**PROBLEM REQUIREMENTS:**
The lines to return are those below that contain the word "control".

[DATA FOR THIS EXERCISE — start]

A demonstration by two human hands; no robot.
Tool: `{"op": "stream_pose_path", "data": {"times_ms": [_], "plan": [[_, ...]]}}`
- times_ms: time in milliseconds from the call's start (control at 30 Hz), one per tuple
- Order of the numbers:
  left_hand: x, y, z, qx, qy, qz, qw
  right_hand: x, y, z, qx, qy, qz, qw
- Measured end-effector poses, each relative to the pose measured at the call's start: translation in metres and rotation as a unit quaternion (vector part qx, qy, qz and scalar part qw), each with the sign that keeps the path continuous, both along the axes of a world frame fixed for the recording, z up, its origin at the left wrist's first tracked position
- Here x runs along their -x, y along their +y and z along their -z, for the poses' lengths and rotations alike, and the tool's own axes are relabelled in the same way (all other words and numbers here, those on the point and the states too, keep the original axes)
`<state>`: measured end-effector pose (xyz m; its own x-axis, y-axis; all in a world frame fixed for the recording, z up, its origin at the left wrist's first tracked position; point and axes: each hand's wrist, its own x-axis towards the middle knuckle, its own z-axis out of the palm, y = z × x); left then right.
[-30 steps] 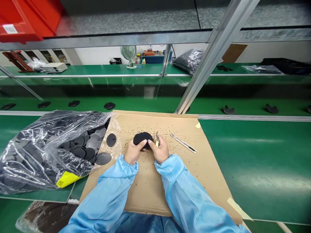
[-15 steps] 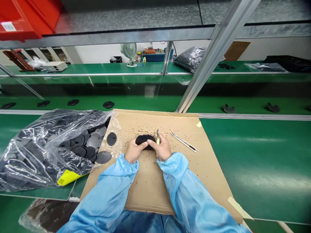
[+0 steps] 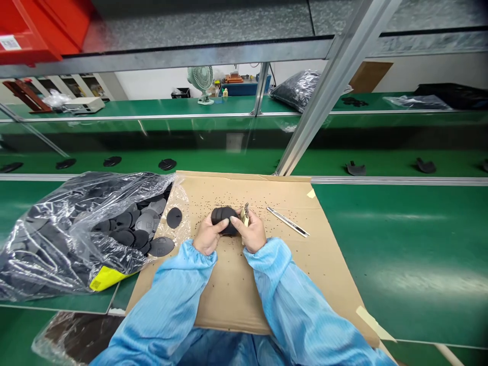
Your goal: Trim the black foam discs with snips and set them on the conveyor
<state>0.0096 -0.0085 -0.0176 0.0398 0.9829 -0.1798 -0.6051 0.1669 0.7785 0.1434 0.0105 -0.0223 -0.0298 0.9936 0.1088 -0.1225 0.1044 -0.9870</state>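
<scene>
Both my hands hold a stack of black oval discs [image 3: 225, 215] over the cardboard sheet [image 3: 232, 284]. My left hand [image 3: 206, 236] is closed on the left end of the stack, with the thumb on its near side. On the right end, my right hand [image 3: 252, 233] presses with the thumb. That same hand also keeps a pair of nippers [image 3: 246, 215] with pale yellow handles, their metal jaws pointing away from me. Small black crumbs lie scattered on the cardboard around the stack. A slim utility knife [image 3: 287, 221] rests to the right of my right hand.
At left, a clear plastic bag [image 3: 57, 234] spills black oval discs [image 3: 145, 223]. Two loose discs [image 3: 174, 217] lie by its mouth. Behind the cardboard runs a green belt [image 3: 229, 163] carrying spaced black parts [image 3: 167, 164]. A slanted metal post [image 3: 324, 96] rises beyond it.
The stack has been tilted in my hands, and the separate disc edges now show where a plain dark top was seen before. Both hands stay in nearly the same place.
</scene>
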Motion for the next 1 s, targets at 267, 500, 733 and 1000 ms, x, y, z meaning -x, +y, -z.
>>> {"op": "stream_pose_path", "data": {"times_ms": [267,500,733,1000], "plan": [[0.014,0.004,-0.004,0.118,-0.096,0.088,0.984,0.000,-0.011,-0.002,-0.130,-0.107,0.005,0.986],[0.013,0.002,-0.007,0.121,-0.114,0.126,0.978,-0.002,-0.014,-0.010,-0.211,-0.167,0.030,0.963],[0.019,0.002,-0.004,0.103,-0.137,0.155,0.973,0.000,-0.016,-0.014,-0.254,-0.179,0.016,0.950],[0.007,-0.002,-0.015,0.027,-0.070,0.071,0.995,-0.010,-0.019,-0.004,-0.199,-0.206,0.034,0.957]]}}
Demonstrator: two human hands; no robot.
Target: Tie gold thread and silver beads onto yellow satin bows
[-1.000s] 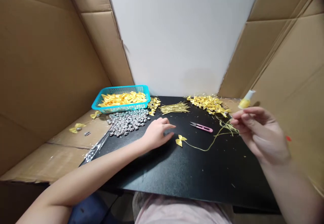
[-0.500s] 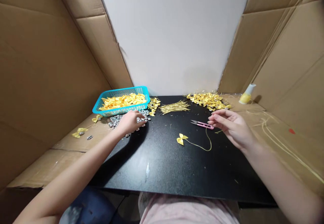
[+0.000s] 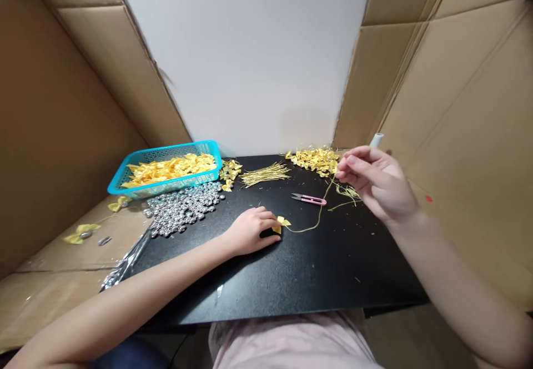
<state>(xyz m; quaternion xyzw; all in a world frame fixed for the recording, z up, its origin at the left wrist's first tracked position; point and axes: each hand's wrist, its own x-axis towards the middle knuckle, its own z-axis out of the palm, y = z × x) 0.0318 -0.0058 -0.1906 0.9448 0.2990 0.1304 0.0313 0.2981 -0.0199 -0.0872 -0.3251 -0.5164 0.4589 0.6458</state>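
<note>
A small yellow ribbon bow [image 3: 283, 222] lies on the black tabletop, partly covered by the fingers of my left hand [image 3: 253, 231]. My left thumb and forefinger close round the bow's left side; whether a bead is between them is hidden. From the bow a thin gold cord [image 3: 306, 229] curves across the table and rises to my right hand [image 3: 377, 183]. That hand is raised above the table, its thumb and fingertips pinched on the cord. Pink thread snips [image 3: 309, 199] lie between the two hands, under the cord's rise.
A turquoise basket [image 3: 125, 163] of yellow bows stands back left, with silver beads [image 3: 183, 208] spread before it. A bundle of gold cords [image 3: 265, 174] lies mid-back. Finished-looking bows [image 3: 314, 160] are heaped back right. Cardboard walls [image 3: 470, 108] flank the table.
My left hand has left the silver beads and come right to the bow. My right hand has risen, lifting more of the cord off the table. The view has shifted right.
</note>
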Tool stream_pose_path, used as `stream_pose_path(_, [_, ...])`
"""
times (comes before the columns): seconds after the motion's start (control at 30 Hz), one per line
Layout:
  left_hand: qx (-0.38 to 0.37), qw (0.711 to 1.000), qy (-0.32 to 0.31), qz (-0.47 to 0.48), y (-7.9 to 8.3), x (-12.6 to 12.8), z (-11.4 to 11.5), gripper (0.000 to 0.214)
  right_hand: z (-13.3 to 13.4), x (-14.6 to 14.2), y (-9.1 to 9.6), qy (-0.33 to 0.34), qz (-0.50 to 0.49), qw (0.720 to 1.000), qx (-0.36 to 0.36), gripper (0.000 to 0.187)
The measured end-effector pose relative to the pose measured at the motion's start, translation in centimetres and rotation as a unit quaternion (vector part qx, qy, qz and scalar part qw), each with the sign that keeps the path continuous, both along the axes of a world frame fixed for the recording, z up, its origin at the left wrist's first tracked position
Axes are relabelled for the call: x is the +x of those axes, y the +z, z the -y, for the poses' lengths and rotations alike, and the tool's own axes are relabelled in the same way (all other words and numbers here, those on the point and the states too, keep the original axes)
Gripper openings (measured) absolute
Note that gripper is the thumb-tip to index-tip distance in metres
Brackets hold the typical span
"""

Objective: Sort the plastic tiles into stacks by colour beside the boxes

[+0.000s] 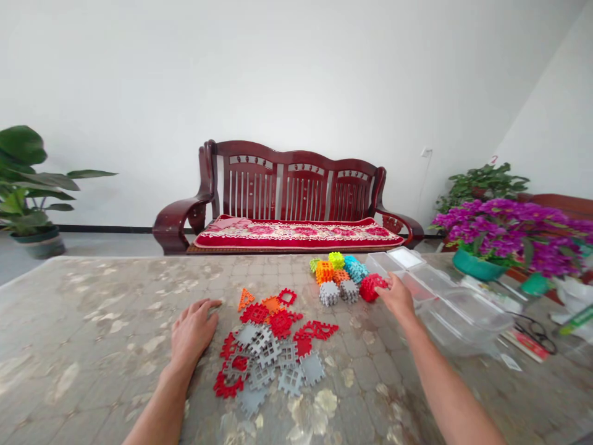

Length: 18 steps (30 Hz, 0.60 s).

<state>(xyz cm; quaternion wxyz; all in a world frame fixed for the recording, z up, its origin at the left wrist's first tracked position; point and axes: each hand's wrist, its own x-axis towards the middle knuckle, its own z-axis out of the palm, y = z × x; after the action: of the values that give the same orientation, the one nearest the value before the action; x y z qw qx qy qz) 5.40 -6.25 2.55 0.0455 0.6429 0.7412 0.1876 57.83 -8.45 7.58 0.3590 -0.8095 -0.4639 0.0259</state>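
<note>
My left hand lies palm down on the table, fingers stretched out, holding nothing, just left of a loose pile of notched plastic building tiles. In that pile are red tiles, grey tiles and an orange triangular tile. Over to the right, my right hand has its thumb and fingers closed at the right side of a red tile stack. Beside it stand grey stacks, an orange stack, a blue stack and a yellow-green stack.
A clear plastic compartment box sits right of my right hand. Beyond it are a teal pot of purple flowers, black-rimmed glasses and a green pen. A wooden bench stands behind the patterned tablecloth.
</note>
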Motion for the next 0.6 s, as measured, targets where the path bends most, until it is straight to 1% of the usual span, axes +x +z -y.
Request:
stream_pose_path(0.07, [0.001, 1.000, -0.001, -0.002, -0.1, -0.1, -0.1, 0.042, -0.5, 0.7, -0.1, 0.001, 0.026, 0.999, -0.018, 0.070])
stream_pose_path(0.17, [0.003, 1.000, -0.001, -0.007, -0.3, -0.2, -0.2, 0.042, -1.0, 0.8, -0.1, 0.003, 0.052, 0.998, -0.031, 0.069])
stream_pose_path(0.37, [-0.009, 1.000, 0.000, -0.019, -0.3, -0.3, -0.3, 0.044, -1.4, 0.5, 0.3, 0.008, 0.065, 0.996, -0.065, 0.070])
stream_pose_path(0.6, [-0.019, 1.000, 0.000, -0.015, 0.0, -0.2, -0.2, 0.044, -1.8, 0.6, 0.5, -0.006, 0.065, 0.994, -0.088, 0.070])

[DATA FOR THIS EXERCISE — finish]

**RESULT:**
- times_ms: time in milliseconds from the call's start (control at 30 Hz), one per tuple
times (comes before the columns): seconds after the motion's start (control at 30 Hz), one per line

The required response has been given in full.